Eleventh Circuit Court of Appeals Declines Request by Geico
The Eleventh Circuit Court of Appeals recently declined to rehear an appeal by Geico en banc. The insurance company had previously been found to have acted in bad faith toward Daniel Diperna, an injury victim who sued Geico for damages after its customer negligently caused the accident in which Diperna was injured. A panel of three judges from the Eleventh Circuit had previously ruled 2-1 against Geico and found that sufficient evidence was presented at trial to support a jury’s finding that Geico had acted in bad faith. Geico had requested the entire panel of judges that comprise the Eleventh Circuit Court of Appeals rehear the appeal (an en banc hearing), but the court declined to do so. Unless Geico further appeals the adverse decision and review is granted by the Supreme Court of the United States, the trial court’s judgment in Daniel Diperna v. Geico General Insurance Co. will become final.
Negligence v. Bad Faith
The main issue in the Diperna case had to do with whether there was sufficient evidence presented at trial from which a jury could find that Geico had acted in bad faith in settling Diperna’s claim. Diperna was injured in a 2007 auto accident with a driver who was insured by Geico. Diperna’s neck was fractured as a result of the accident and he pursued a settlement with Geico. Eventually, Diperna and Geico agreed to a $10,000 settlement, the limit on the at-fault driver’s policy with Geico. Prior to paying the amount agreed to, Geico sent its insured a financial affidavit that was to be completed and returned. It was never signed, and the insured actually testified on several occasions that he had no intention of completing the financial affidavit. As a result, Diperna was never paid the settlement amount, so he sued Geico. Diperna prevailed at trial and was awarded over $700,000 in compensation. Geico subsequently appealed.

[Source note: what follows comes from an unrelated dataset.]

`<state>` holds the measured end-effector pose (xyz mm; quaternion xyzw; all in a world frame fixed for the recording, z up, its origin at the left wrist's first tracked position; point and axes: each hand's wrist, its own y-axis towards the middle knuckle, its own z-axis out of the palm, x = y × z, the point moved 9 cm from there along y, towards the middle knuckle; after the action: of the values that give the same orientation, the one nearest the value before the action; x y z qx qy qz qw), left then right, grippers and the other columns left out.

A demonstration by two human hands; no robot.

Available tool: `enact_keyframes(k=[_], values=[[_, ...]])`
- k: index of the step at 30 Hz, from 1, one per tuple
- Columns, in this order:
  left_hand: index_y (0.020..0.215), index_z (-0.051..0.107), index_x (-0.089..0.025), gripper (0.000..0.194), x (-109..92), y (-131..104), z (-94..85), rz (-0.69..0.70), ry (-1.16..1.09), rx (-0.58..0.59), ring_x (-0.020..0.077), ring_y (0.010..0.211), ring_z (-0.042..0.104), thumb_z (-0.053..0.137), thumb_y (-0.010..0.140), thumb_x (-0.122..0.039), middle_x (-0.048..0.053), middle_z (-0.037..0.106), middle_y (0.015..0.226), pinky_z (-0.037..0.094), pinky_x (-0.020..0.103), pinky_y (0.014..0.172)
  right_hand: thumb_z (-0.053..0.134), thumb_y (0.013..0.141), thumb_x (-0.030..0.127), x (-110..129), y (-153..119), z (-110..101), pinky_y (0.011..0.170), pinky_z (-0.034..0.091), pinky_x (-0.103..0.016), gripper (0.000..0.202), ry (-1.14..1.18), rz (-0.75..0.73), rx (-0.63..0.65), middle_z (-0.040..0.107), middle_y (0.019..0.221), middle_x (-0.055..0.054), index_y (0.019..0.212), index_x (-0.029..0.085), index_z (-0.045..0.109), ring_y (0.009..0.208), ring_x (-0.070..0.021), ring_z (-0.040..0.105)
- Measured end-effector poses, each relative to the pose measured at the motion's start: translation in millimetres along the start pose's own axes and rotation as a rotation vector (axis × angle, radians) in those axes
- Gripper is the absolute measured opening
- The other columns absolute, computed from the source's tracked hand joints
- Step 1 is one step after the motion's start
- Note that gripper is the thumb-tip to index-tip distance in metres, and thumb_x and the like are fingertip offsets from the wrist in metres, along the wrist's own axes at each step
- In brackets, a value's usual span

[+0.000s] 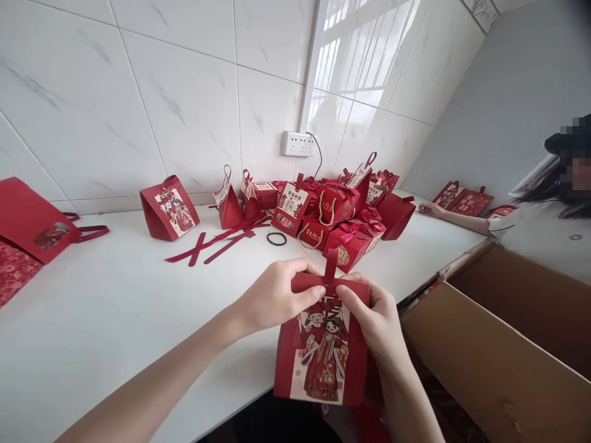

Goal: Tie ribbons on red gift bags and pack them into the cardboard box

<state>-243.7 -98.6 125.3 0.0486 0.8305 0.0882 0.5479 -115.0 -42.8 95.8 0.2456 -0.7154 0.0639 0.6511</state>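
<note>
The left hand (277,295) and right hand (376,314) pinch the top edge of a red gift box (323,354), thumbs flanking its upright strap (331,267); even, light pressure should spare the stiff card creases. It hangs before the smooth white table (92,301), where flat ribbons (197,248) lie near a tent-shaped box (169,209).

Our left hand (279,294) and right hand (377,311) pinch close together, thumbs (310,298) in front, fingers curled behind, bare forearms (184,354) converging from below.

The red box (323,351) looks smooth matt card, the wall tiles (189,92) glossy.
</note>
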Motion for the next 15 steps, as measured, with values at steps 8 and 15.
enact_keyframes(k=[8, 15], values=[[0.076, 0.063, -0.018, 0.014, -18.8, -5.4, -0.6, 0.078, 0.036, -0.044, 0.0114, 0.053, 0.058, 0.054, 0.083, -0.026, 0.000, 0.063, 0.063, 0.047, 0.019, 0.045, 0.066, 0.077, 0.043, 10.2, -6.9, 0.3, 0.052, 0.046, -0.023, 0.027, 0.037, 0.099, 0.042, 0.064, 0.067, -0.002, 0.075, 0.016, 0.066, 0.056, -0.0142, 0.056], [0.072, 0.063, -0.017, 0.013, -18.3, -6.2, 0.9, 0.053, -0.019, -0.046, 0.0100, 0.052, 0.057, 0.056, 0.081, -0.022, -0.001, 0.062, 0.062, 0.047, 0.018, 0.045, 0.067, 0.075, 0.042, 12.0, -9.4, -0.7, 0.049, 0.044, -0.022, 0.027, 0.004, 0.129, 0.049, 0.064, 0.064, -0.002, 0.072, 0.015, 0.066, 0.054, -0.0133, 0.055]])
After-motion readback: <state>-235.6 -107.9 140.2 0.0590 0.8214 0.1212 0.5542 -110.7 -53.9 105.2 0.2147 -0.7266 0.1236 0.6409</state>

In ruling in favor of Diperna, the Eleventh Circuit Court of Appeals found that evidence that Geico had failed to pay Diperna the settlement amount previously agreed to was sufficient evidence of bad faith. The lone dissenting appellate judge argued that bad faith requires evidence that the insurance company acted in its own financial interest and that the evidence presented at trial only established that Geico had negligently failed to pay the $10,000 settlement amount.
What Does This Mean for Future Bad Faith Cases?
The Diperna decision by the Eleventh Circuit (subject to further appeal) is welcome news for plaintiffs in bad faith insurance claim actions. While Florida law has consistently held for at least 40 years that “bad faith” is something more than simple negligence, the line between what constitutes negligence and what constitutes bad faith appears to be blurring. Going forward, evidence that a settlement payment was delayed because of the insurance company’s oversight or failure to follow-up may be enough to support a finding of bad faith, even if it appears unclear what financial benefit the insurance company received.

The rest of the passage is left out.